-- Material provided follows --

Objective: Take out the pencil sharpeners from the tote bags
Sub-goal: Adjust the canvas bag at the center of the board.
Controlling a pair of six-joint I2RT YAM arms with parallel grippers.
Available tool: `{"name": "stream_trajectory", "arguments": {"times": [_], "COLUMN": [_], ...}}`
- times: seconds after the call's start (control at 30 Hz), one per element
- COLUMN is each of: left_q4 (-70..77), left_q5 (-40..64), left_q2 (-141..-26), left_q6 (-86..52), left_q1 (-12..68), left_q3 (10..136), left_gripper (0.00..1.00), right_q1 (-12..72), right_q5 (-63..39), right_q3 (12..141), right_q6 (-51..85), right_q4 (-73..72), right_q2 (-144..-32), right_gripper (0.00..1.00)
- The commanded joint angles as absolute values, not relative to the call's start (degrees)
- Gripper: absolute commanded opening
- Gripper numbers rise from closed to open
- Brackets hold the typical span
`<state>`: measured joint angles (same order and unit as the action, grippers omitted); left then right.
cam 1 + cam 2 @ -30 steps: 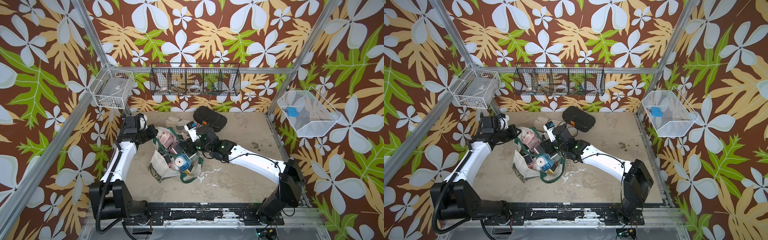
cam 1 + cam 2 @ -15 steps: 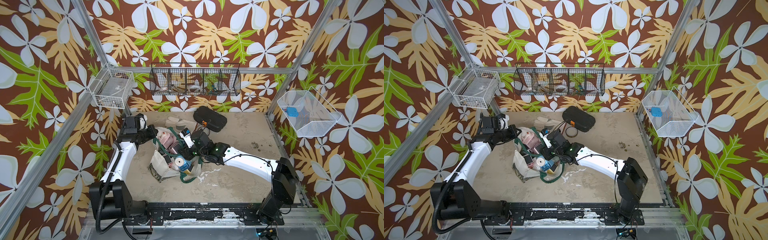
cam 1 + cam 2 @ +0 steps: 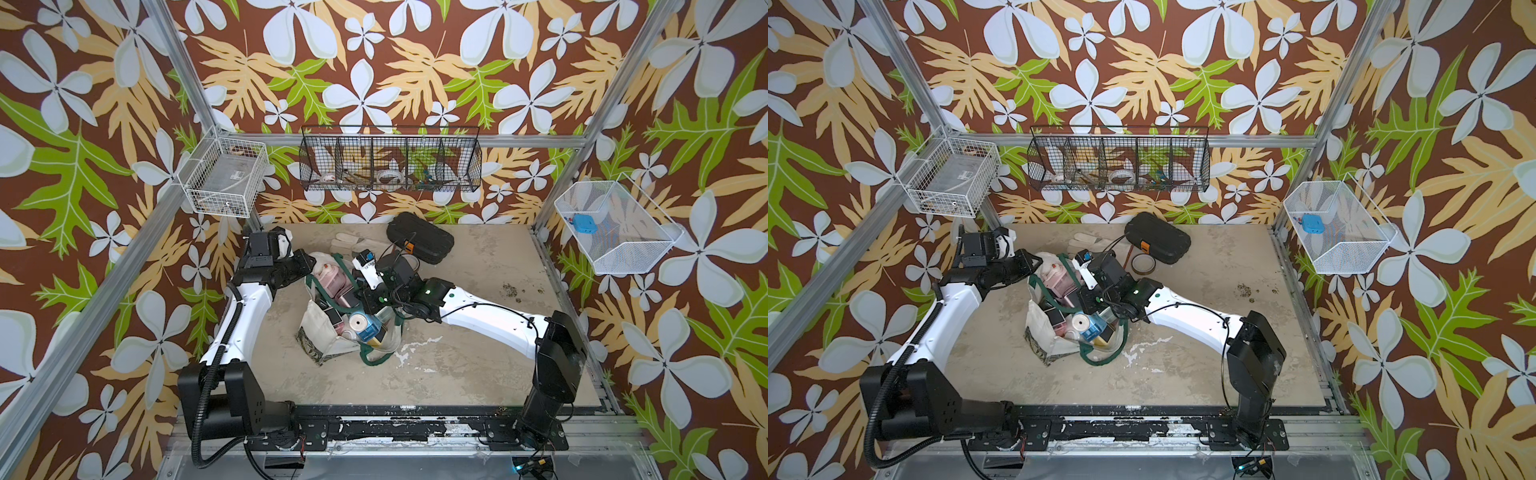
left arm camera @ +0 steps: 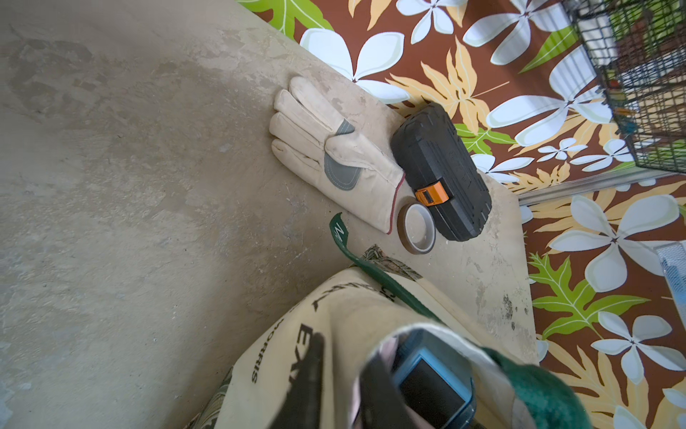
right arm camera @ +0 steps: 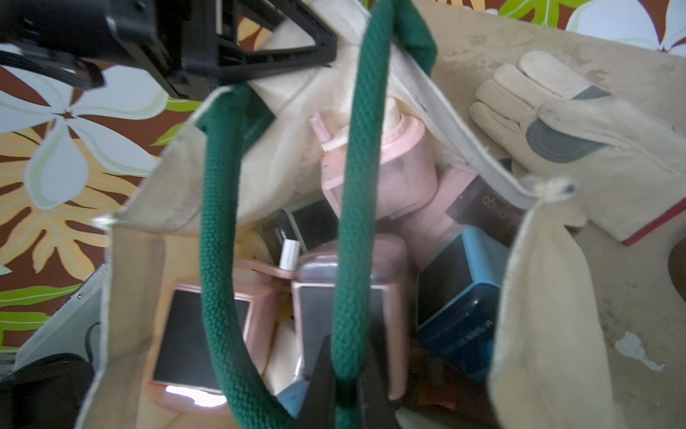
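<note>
Green strap (image 5: 350, 223): sat pinched in closed right gripper (image 5: 347, 382), lower centre.
Left gripper (image 4: 341, 382): jaws slightly parted astride tote (image 4: 274, 334) rim.
Care: strap probably needed pulling aside, clear of pink sharpener (image 5: 393, 267).

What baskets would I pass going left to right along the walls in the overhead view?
In a top view: white wire basket → black wire basket with compartments → white mesh basket holding a blue item.
</note>
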<state>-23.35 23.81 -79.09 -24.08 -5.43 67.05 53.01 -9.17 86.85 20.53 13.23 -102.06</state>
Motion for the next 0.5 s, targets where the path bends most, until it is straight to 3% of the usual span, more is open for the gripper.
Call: {"name": "stream_trajectory", "arguments": {"times": [0.0, 0.13, 0.2, 0.47], "left_q4": [-23.07, -24.70, -24.85, -23.77], "left_q5": [22.49, 18.24, 16.10, 11.06], "left_q2": [-77.35, -74.17, -72.17, -57.43], "left_q6": [-24.85, -25.00, -25.31, -21.07], "left_q1": [-5.58, -5.55, -5.54, -5.55], "left_q3": [67.84, 68.64, 68.64, 61.02], "left_gripper": [0.43, 0.71, 0.80, 0.85], "right_q1": [52.56, 51.35, 50.65, 47.03], "right_q5": [-12.24, -17.11, -19.36, -26.75], "right_q3": [89.43, 95.94, 100.45, 125.86], "right_q6": [20.29, 22.24, 23.82, 31.40], "right_q4": [13.29, 13.64, 13.40, 15.00], "right_q2": [-101.41, -103.33, -105.38, -122.41], "right_gripper": [0.02, 0.00, 0.00, 0.02]}}
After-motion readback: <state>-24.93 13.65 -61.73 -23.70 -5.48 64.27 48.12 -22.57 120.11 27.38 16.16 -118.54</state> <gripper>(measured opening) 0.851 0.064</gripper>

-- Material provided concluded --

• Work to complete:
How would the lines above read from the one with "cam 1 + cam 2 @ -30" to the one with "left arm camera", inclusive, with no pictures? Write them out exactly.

• Answer box:
cam 1 + cam 2 @ -30 steps: 
cam 1 + cam 2 @ -15 steps: 
cam 1 + cam 2 @ +0 steps: 
left arm camera @ +0 steps: 

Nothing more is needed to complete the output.